What the task asks: Go through the listing below and output it word for word.

╔══

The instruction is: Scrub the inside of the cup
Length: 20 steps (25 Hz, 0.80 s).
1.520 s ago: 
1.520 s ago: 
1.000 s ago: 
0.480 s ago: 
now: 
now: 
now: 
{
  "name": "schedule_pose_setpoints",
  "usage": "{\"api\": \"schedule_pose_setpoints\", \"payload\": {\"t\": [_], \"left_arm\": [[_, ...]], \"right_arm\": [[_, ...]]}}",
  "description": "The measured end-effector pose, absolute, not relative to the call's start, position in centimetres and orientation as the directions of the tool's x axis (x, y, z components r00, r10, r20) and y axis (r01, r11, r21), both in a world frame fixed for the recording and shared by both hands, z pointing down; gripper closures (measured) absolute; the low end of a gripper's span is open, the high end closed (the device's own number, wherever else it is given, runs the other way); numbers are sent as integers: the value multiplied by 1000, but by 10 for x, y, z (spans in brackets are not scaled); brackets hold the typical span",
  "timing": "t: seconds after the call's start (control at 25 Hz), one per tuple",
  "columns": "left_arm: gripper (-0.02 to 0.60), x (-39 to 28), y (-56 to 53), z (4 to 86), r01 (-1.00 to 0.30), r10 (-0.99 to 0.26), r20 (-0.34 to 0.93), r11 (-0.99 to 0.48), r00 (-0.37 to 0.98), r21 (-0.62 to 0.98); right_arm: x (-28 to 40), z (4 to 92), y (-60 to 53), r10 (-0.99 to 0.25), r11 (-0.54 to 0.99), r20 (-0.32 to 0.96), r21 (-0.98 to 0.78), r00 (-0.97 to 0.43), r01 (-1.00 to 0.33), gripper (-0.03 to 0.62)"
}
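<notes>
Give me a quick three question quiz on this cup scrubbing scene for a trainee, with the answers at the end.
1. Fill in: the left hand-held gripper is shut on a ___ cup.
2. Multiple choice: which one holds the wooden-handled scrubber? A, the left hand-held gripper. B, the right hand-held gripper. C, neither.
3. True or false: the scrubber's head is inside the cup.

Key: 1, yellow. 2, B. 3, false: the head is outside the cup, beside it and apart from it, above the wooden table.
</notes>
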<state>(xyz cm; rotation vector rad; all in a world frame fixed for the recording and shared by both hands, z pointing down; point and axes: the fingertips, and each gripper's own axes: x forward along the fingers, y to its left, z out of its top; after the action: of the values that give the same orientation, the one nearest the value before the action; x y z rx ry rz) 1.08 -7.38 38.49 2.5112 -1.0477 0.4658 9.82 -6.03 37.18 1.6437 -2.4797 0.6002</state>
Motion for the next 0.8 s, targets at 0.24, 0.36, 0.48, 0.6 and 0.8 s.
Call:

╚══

Output for this exercise:
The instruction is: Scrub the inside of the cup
Length: 20 steps (25 Hz, 0.80 s).
1.520 s ago: 
1.520 s ago: 
1.000 s ago: 
0.480 s ago: 
now: 
now: 
now: 
{
  "name": "schedule_pose_setpoints",
  "usage": "{\"api\": \"schedule_pose_setpoints\", \"payload\": {\"t\": [_], \"left_arm\": [[_, ...]], \"right_arm\": [[_, ...]]}}",
  "description": "The measured end-effector pose, absolute, not relative to the call's start, position in centimetres and orientation as the directions of the tool's x axis (x, y, z components r00, r10, r20) and y axis (r01, r11, r21), both in a world frame fixed for the recording and shared by both hands, z pointing down; gripper closures (measured) absolute; the low end of a gripper's span is open, the high end closed (the device's own number, wherever else it is given, runs the other way); numbers are sent as integers: the value multiplied by 1000, but by 10 for x, y, z (spans in brackets are not scaled); brackets hold the typical span",
  "timing": "t: seconds after the call's start (control at 25 Hz), one per tuple",
  "columns": "left_arm: gripper (-0.02 to 0.60), x (-39 to 28), y (-56 to 53), z (4 to 86), r01 (-1.00 to 0.30), r10 (-0.99 to 0.26), r20 (-0.34 to 0.93), r11 (-0.99 to 0.48), r00 (-0.37 to 0.98), r21 (-0.62 to 0.98); right_arm: x (-28 to 40), z (4 to 92), y (-60 to 53), r10 (-0.99 to 0.25), r11 (-0.54 to 0.99), r20 (-0.32 to 0.96), r21 (-0.98 to 0.78), r00 (-0.97 to 0.43), r01 (-1.00 to 0.33), gripper (-0.03 to 0.62)"
}
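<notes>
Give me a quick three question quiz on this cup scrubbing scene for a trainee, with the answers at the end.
1. Fill in: the left hand-held gripper is shut on a ___ cup.
2. Multiple choice: which one holds the wooden-handled scrubber? A, the left hand-held gripper. B, the right hand-held gripper. C, neither.
3. True or false: the scrubber's head is inside the cup.

Key: 1, yellow. 2, B. 3, false: the head is outside the cup, beside it and apart from it, above the wooden table.
</notes>
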<state>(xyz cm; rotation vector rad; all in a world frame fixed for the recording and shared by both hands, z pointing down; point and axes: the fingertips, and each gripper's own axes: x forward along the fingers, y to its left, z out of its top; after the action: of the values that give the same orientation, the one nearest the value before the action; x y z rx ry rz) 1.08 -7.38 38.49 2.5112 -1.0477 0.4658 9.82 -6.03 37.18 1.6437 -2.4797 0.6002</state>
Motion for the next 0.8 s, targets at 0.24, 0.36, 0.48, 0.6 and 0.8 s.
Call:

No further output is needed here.